Go to the line holding "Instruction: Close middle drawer" in the data below and repeat it exactly, then each line after it up to and including the one holding "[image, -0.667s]". Omit pictures.

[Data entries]
◆ ◆ ◆ ◆ ◆ ◆ ◆
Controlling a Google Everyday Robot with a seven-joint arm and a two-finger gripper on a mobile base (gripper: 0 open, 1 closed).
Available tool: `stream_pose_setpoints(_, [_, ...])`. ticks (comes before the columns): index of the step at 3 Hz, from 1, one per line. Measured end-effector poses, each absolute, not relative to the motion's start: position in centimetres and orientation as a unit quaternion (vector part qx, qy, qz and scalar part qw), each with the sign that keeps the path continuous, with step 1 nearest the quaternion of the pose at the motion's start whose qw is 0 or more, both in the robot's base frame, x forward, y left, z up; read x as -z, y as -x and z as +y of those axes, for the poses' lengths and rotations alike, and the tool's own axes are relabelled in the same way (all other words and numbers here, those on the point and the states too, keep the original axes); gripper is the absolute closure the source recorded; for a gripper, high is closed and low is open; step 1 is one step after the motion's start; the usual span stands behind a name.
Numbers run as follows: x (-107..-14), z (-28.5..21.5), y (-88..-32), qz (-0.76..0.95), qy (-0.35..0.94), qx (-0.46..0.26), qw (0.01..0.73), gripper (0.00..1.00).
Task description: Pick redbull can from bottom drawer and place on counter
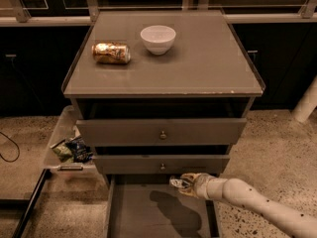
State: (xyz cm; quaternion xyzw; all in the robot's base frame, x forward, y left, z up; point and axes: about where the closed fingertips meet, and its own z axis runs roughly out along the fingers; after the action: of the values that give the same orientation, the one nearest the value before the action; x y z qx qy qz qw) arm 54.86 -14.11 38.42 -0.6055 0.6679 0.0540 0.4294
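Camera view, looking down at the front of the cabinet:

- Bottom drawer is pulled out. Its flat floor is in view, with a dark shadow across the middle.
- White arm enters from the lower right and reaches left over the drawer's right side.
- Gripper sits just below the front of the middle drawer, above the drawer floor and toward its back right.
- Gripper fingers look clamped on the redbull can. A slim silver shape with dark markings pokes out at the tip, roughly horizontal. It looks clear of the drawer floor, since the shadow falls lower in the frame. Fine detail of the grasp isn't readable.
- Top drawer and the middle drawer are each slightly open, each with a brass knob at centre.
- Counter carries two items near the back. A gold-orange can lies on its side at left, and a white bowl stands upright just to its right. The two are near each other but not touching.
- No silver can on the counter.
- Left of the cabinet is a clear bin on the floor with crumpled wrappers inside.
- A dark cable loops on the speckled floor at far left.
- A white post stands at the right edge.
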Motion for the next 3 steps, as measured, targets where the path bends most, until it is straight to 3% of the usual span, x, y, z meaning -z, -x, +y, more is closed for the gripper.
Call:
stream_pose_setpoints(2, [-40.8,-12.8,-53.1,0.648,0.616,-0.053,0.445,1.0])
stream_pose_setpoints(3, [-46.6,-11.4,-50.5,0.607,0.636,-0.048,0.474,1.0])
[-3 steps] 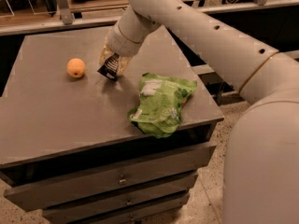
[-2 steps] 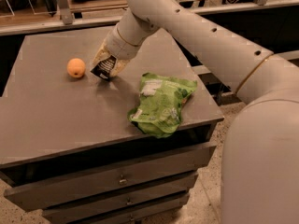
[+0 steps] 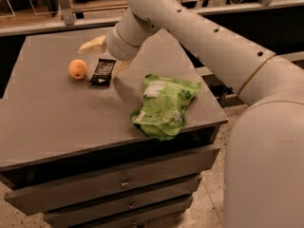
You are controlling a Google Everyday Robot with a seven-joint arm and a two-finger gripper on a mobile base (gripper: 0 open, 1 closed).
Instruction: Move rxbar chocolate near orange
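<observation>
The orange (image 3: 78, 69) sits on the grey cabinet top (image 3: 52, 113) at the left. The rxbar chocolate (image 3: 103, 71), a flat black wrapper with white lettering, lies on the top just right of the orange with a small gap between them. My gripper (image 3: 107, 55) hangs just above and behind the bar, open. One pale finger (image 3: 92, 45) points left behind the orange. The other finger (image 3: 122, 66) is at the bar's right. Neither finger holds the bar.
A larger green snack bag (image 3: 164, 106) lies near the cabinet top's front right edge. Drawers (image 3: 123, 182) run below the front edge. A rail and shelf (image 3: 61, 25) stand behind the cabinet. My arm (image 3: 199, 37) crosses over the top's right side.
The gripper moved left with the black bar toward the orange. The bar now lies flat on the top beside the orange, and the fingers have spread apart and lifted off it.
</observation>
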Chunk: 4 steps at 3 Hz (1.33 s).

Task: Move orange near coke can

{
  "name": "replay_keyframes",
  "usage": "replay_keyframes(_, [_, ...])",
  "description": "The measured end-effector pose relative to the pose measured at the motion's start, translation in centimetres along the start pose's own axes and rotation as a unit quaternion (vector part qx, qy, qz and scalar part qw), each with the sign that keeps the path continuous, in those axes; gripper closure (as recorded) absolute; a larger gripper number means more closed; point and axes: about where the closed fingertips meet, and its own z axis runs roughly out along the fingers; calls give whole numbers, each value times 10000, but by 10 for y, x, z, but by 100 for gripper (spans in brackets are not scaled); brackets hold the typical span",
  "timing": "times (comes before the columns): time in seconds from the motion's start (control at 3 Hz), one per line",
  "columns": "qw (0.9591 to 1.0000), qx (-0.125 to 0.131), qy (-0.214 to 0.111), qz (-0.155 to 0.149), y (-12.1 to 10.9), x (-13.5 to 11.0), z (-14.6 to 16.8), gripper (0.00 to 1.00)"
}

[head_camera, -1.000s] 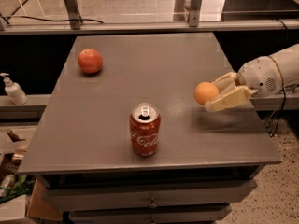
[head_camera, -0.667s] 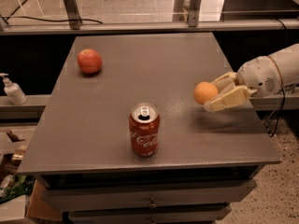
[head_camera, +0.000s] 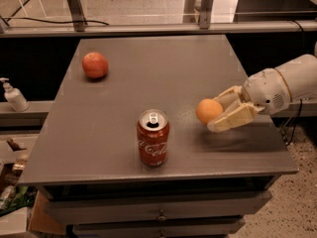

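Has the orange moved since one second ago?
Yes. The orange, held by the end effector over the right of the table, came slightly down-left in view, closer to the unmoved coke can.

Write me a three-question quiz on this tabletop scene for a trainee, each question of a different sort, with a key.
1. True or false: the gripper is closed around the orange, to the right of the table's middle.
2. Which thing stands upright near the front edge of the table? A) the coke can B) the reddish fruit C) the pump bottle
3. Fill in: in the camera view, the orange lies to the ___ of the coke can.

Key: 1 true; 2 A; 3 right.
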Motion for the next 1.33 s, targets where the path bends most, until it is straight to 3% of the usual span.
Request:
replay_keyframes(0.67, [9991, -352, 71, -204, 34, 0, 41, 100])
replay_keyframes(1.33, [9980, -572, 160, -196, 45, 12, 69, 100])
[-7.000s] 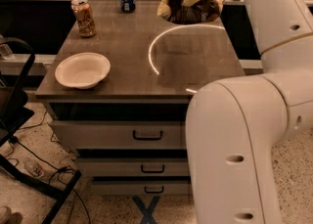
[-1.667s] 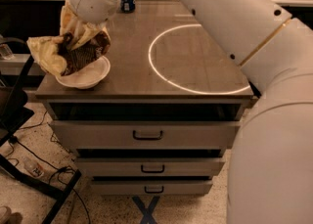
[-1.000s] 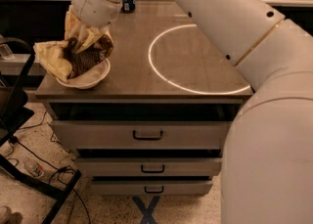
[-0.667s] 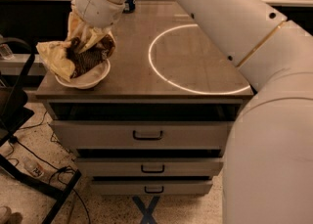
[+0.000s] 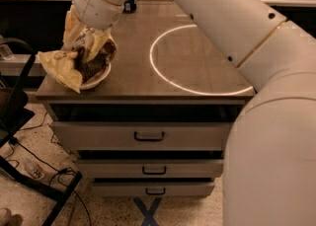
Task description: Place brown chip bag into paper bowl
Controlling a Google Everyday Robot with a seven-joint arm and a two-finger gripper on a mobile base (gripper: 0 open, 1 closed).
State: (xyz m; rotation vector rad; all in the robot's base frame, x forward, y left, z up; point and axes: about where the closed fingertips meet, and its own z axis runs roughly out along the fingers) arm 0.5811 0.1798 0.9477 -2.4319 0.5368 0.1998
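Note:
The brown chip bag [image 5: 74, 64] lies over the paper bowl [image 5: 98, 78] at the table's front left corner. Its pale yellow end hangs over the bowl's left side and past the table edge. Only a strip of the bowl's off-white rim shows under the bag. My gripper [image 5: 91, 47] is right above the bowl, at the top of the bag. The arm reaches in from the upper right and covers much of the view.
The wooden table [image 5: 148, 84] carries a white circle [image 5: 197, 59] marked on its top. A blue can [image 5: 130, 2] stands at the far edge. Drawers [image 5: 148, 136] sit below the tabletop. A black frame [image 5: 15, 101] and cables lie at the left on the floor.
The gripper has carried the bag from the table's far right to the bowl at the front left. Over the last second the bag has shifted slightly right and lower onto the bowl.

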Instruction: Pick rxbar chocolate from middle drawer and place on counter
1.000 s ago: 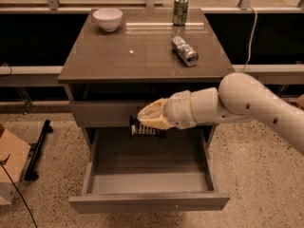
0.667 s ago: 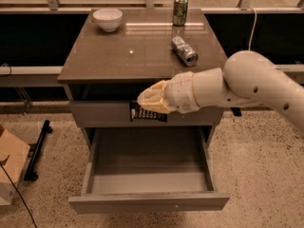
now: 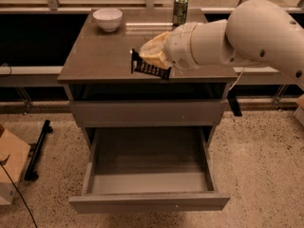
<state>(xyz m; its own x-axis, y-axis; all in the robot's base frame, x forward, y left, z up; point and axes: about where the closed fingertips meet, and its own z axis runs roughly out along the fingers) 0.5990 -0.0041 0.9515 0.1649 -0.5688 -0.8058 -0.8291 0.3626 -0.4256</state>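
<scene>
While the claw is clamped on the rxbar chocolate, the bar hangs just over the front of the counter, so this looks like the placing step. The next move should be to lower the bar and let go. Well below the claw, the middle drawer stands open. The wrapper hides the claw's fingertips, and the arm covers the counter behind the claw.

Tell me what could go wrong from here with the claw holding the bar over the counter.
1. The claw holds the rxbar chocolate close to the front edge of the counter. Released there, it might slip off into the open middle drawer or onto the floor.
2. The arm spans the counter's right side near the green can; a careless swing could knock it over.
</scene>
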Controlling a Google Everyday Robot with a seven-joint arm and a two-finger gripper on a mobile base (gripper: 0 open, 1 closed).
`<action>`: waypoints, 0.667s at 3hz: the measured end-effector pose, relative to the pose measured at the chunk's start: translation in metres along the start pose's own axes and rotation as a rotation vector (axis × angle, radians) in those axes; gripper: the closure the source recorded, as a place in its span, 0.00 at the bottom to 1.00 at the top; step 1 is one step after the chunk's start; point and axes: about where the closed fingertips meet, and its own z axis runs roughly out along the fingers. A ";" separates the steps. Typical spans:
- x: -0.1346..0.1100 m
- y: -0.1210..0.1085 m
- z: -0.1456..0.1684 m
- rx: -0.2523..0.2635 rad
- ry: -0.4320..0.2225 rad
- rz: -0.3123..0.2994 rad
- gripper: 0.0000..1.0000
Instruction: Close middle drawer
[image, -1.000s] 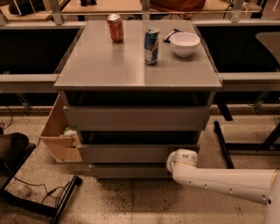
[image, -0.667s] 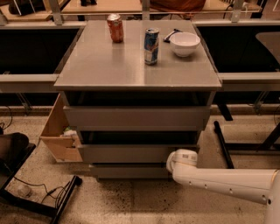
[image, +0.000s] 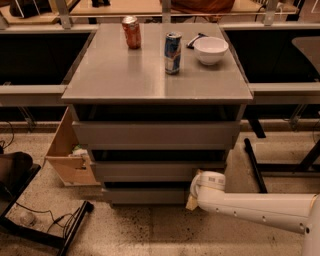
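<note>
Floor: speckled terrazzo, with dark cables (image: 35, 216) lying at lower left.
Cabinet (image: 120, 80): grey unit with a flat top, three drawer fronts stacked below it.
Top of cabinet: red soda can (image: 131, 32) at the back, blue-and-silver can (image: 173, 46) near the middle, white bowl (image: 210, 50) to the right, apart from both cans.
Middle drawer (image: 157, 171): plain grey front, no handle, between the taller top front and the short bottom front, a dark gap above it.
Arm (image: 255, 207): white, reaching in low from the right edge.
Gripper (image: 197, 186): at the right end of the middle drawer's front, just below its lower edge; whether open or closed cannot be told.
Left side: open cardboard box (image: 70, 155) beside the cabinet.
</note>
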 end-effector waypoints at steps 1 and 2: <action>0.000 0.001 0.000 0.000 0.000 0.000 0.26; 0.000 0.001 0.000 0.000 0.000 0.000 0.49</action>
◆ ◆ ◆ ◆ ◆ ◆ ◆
● The answer
Instruction: Close middle drawer
[image, -1.000s] 
[image, -0.667s] 

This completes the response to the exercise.